Eric Ries gilt als der Erfinder der Lean Startup Methode. Er beschrieb sie ausführlich in seinem 2011 veröffentlichtem Buch „The Lean Startup: How Today’s Entrepreneurs Use Continuous Innovation to Create Radically Successful Businesses“, welches 2012 in Deutschland als „Lean Startup: Schnell, risikolos und erfolgreich Unternehmen gründen“ auf den Markt kam. Seitdem gilt es Pflichtlektüre für alle Gründer und innovative Manager.

Ries ist Software-Entwickler, Autor und Entrepreneur. In seinem Buch „The Lean Startup“ bringt er viele Beispiele seines Unternehmens IMVU. Beim Aufbau des Startups machten er und sein Team viele Fehler bei der Produktentwicklung. Diese kommen in ähnlicher Form bei vielen Unternehmen vor. Um sie zu vermeiden, entwickelte Ries die Lean Startup Methode.

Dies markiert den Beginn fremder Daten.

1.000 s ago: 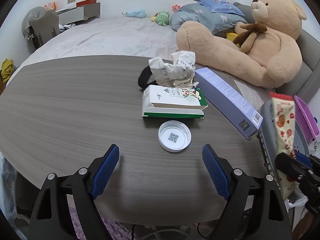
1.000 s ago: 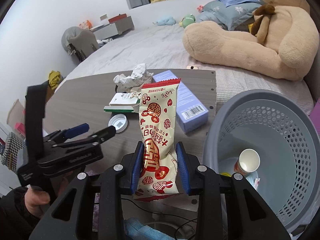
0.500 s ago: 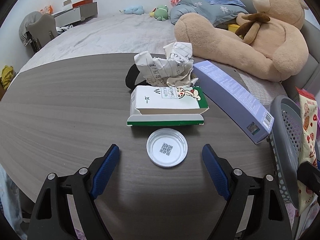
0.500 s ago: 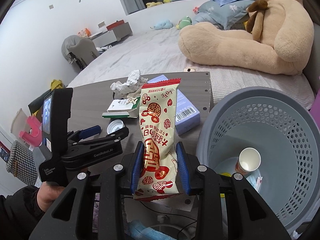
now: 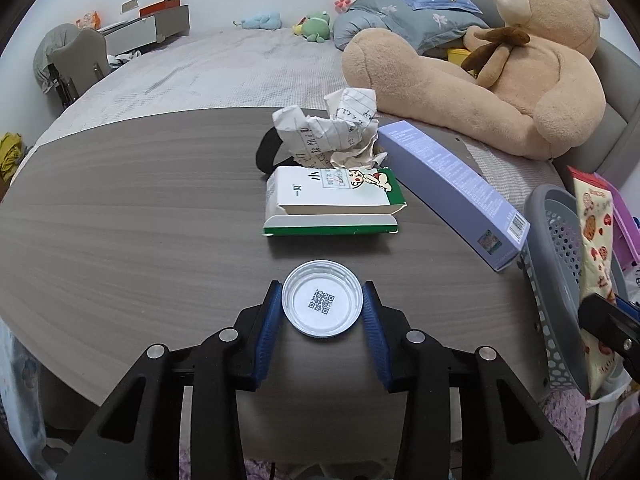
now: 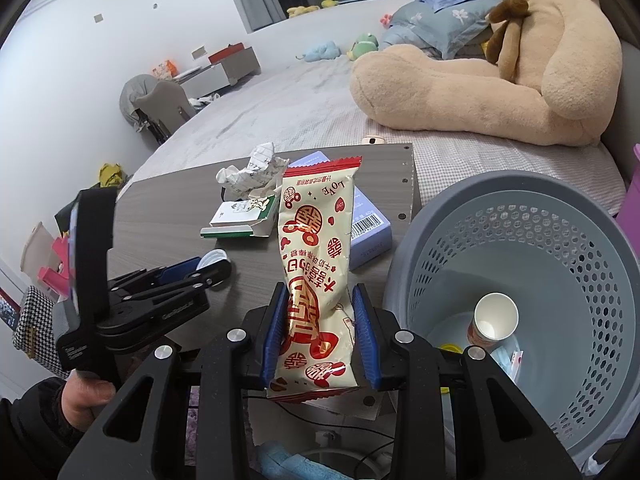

Hierfür ließ er sich unter anderem beim Lean Manufacturing und dem Design Thinking inspirieren.

Was bedeutet validiertes Lernen?

Validiertes Lernen bzw. Validated Learning ist ein weiterer Begriff, den Eric Ries prägte. Er bedeutet, dass eine Idee durch einen ständigen Lernprozess überprüft und auf Fakten basierend weiterentwickelt wird. Daraus entsteht der Lean Startup Zyklus.

Dieser Kreislauf besteht aus einer Dauerschleife, die aus den drei Phasen Bauen - Messen - Lernen besteht. Im Englischen bezeichnet man dieses Vorgehen als „Build-Measure-Learn“ (BML).

Was ist ein MVP?

Ein MVP ist die erste lebensfähige Version eines Produktes, die von Frank Robinson inspiriert und durch Lean Startup bekannt wurde. Hier sind einige wichtige Merkmale eines guten MVP.

  • Ein MVP konzentriert sich nur auf einen oder wenige Hauptleistungsaspekte eines Produktes.

  • Die Hauptaufgabe des MVP besteht darin, Datenpunkte und Erkenntnisse zu sammeln, um die Schlussfolgerungen zu validieren.

  • Ein erfolgreicher MVP entsteht aus tiefgreifendem Design Thinking und Kundenfeedback.

  • MVP steht nicht immer für eine kostengünstige oder schnelle Lösung. Abhängig von der Branche oder dem Anwendungsfall kann die Entwicklung eines MVP auch viel Zeit und Ressourcen erfordern.